Posts Tagged fiction

The Girl with the Black Mole

IMG_2509“Wake up, Mama. It’s your appointment today. Should I open the drapes?” Laila could see the luminescent figure of her son glide across the room as he reached for the curtains. She rolled in bed and rubbed her eyes, trying to cover them from the expected sunlight, but no sun came through the room. The drapes were still shut.

She struggled to sit up, slid her feet into her slippers, staggered to the bathroom and stood at the sink. She avoided her face in the mirror and focused on the water slithering through the protruding veins of her hands. In her mind, the older she got the more useless she felt. She longed for the time when she worked as a primary school teacher back in the seventies. At that time she felt invincible, a feeling that was fed with the trembling insides of her students. Each time she walked into the classroom she could almost hear their little heartbeats racing. It was like a farmer walking into the barn to pick out the next animal for slaughter. It always exhilarated her, but only until she had to look that particular little girl in the eye; a girl that used to sit at the back of the classroom.

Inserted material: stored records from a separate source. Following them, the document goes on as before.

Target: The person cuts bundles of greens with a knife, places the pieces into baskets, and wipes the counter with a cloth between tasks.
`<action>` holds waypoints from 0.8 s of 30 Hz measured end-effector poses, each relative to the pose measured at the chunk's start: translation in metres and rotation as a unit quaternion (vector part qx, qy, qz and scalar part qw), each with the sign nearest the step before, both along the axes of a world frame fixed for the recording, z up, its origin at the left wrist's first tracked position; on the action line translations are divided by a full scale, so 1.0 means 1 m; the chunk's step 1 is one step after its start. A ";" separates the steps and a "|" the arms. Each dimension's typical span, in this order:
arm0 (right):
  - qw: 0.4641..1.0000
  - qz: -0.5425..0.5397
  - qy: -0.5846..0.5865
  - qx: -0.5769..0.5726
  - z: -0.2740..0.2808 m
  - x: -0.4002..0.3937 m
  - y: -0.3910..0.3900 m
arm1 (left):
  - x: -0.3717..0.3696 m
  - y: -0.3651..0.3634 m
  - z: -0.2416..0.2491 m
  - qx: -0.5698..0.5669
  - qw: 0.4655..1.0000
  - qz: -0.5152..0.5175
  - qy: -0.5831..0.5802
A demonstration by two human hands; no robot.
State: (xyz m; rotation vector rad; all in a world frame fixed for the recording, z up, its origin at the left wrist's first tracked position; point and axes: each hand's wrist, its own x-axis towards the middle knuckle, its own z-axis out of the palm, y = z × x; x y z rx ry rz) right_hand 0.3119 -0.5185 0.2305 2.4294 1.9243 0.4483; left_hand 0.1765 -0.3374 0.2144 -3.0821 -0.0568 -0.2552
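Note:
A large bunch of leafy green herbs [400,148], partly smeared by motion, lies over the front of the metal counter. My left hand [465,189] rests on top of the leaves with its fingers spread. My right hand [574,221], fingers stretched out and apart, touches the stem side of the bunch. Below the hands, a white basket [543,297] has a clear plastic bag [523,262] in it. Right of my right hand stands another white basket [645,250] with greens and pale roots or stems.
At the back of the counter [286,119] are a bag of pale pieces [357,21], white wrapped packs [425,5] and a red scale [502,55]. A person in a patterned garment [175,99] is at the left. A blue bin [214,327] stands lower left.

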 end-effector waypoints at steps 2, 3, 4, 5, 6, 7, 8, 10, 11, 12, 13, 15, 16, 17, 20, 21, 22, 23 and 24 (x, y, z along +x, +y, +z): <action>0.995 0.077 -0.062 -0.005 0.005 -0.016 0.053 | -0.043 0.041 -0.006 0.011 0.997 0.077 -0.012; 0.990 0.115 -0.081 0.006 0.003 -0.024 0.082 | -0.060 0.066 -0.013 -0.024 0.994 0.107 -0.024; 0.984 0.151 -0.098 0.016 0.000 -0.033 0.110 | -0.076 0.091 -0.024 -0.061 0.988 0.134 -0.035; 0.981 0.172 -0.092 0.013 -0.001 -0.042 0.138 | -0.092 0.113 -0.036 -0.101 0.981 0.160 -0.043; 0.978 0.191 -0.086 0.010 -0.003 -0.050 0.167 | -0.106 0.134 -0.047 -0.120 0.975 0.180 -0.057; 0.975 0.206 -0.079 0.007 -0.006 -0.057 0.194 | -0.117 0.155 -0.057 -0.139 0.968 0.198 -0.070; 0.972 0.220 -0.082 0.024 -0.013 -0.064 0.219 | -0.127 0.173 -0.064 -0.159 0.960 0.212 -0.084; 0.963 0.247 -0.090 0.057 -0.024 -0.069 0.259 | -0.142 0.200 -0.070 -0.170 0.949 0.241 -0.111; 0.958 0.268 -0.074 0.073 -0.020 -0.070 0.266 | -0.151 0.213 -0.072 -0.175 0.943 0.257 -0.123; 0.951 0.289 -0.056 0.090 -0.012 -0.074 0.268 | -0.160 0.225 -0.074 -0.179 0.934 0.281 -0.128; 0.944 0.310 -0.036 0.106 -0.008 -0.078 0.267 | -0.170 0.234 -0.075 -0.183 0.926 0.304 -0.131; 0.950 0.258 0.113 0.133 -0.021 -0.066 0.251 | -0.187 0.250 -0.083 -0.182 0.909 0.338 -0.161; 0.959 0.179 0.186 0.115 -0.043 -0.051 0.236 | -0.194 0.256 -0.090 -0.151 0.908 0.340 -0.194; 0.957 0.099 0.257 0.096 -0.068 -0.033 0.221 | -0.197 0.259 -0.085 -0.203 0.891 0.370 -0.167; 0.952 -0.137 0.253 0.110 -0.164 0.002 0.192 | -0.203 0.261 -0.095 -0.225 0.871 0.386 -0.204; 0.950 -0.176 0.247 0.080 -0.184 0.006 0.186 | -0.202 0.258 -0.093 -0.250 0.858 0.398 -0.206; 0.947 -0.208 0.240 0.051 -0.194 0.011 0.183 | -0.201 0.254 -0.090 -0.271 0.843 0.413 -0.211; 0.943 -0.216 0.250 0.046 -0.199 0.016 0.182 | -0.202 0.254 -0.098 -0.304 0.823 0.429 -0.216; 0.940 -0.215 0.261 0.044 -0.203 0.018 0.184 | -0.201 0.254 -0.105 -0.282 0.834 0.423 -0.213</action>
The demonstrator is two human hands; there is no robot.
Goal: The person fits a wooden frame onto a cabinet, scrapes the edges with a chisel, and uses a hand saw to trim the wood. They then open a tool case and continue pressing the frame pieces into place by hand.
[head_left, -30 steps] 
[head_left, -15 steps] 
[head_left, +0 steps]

That girl was the quietest of the students; she never tried to appeal to Laila with flowers or candy like the others. She was shy and frail and her hair was pulled back with a long braid that always seemed to have been done the night before. Her large features seemed to crowd each other on her small face, and on her left cheek was a black mole visible from a distance. Laila had no tolerance for her silence, it made her feel observed, watched. Each time she walked into the classroom she commanded the girl to come sit at the front, and the higher Laila’s voice became with the succession of commands to the girl the wider the girl’s black eyes opened and the longer she stared back. There was a terrified innocence in the little girl’s eyes that threw Laila’s brutality right back at her.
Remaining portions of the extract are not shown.